• WHAT YOU ARE ASKED TO DO:
Images within the entries are to be omitted; the remainder must be reproduced exactly.

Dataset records
+++++
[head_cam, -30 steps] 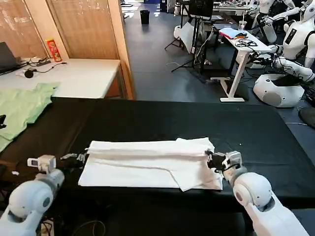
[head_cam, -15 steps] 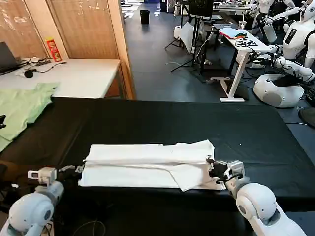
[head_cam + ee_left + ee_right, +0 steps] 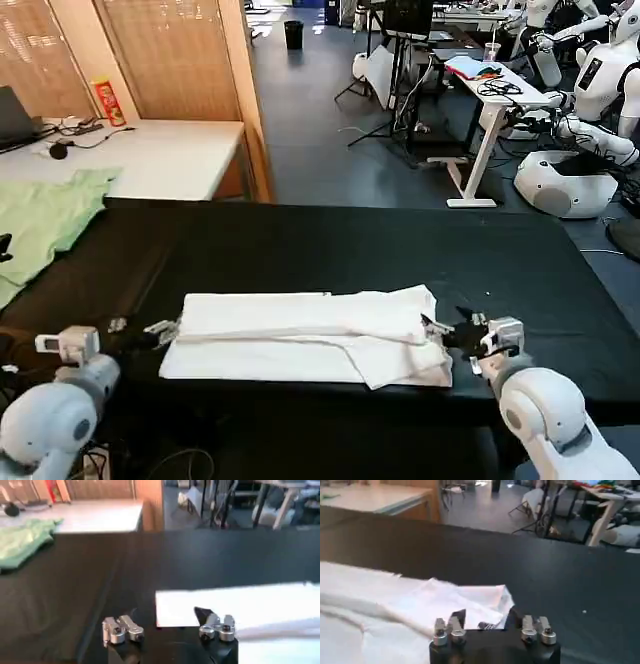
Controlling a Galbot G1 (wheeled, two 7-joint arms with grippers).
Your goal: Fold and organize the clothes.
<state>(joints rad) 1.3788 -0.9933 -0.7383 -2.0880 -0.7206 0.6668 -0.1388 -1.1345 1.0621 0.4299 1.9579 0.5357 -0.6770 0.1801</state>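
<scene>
The clothes are one white T-shirt (image 3: pixel 300 335), folded into a long band across the near part of the black table (image 3: pixel 330 240). My left gripper (image 3: pixel 150 331) stands open just off the band's left end, with nothing between its fingers. My right gripper (image 3: pixel 455 335) is open at the band's right end, where a loose flap sticks out. In the left wrist view the white T-shirt (image 3: pixel 240 612) lies just beyond the open left gripper (image 3: pixel 169 629). In the right wrist view the rumpled T-shirt (image 3: pixel 415 607) lies in front of the open right gripper (image 3: pixel 491 629).
A light green garment (image 3: pixel 45 220) lies over the table's far left corner. Behind it is a white table (image 3: pixel 160 150) with a red can (image 3: pixel 108 100) and cables. White robots and desks stand at the back right. The table's near edge runs just below the shirt.
Both grippers lowered the shirt's lifted fold onto the table, let go of its ends and drew outward, left gripper to the left, right gripper to the right.
</scene>
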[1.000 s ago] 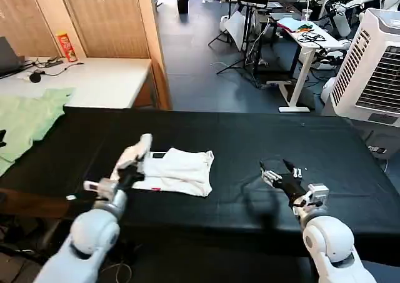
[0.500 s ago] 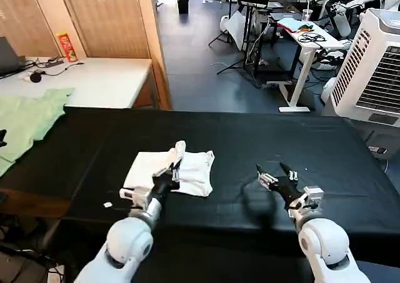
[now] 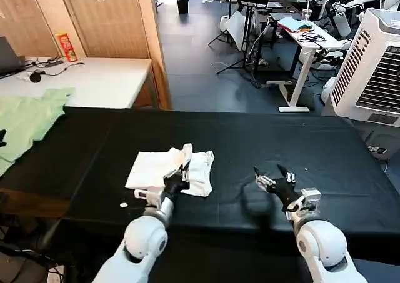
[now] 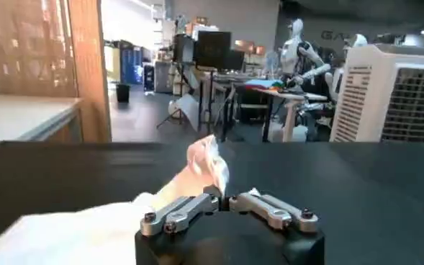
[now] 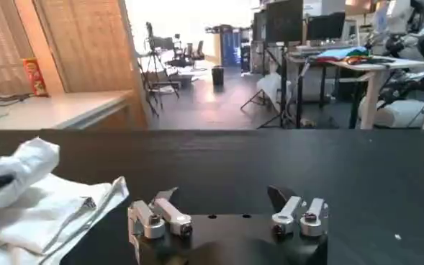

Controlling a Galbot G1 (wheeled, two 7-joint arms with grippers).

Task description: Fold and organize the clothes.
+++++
• EXERCISE ANSWER:
[head_cam, -30 steps] 
[head_cam, -15 steps] 
[head_cam + ee_left + ee_right, +0 steps] 
Controlling a Galbot G1 (wheeled, two 7-joint arms with grippers).
Your goal: Fold and organize the clothes.
<state>(joints rad) 1.3788 -0.9933 -0.7383 -2.0880 -0.7206 0.6668 -0.1388 -1.1345 1.0621 0.4299 1.9579 0.5357 -0.6770 0.1801</state>
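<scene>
The clothes are one white T-shirt (image 3: pixel 300 335), folded into a long band across the near part of the black table (image 3: pixel 330 240). My left gripper (image 3: pixel 150 331) stands open just off the band's left end, with nothing between its fingers. My right gripper (image 3: pixel 455 335) is open at the band's right end, where a loose flap sticks out. In the left wrist view the white T-shirt (image 3: pixel 240 612) lies just beyond the open left gripper (image 3: pixel 169 629). In the right wrist view the rumpled T-shirt (image 3: pixel 415 607) lies in front of the open right gripper (image 3: pixel 491 629).
A light green garment (image 3: pixel 45 220) lies over the table's far left corner. Behind it is a white table (image 3: pixel 160 150) with a red can (image 3: pixel 108 100) and cables. White robots and desks stand at the back right. The table's near edge runs just below the shirt.
Both grippers lowered the shirt's lifted fold onto the table, let go of its ends and drew outward, left gripper to the left, right gripper to the right.
</scene>
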[1.000 s ago] 
[0.500 s ago] 
[now] 
[now] 
[now] 

Controlling a Galbot G1 (wheeled, two 7-joint arms with grippers).

Task description: Fold and organize the clothes.

The answer given above is complete as it stands.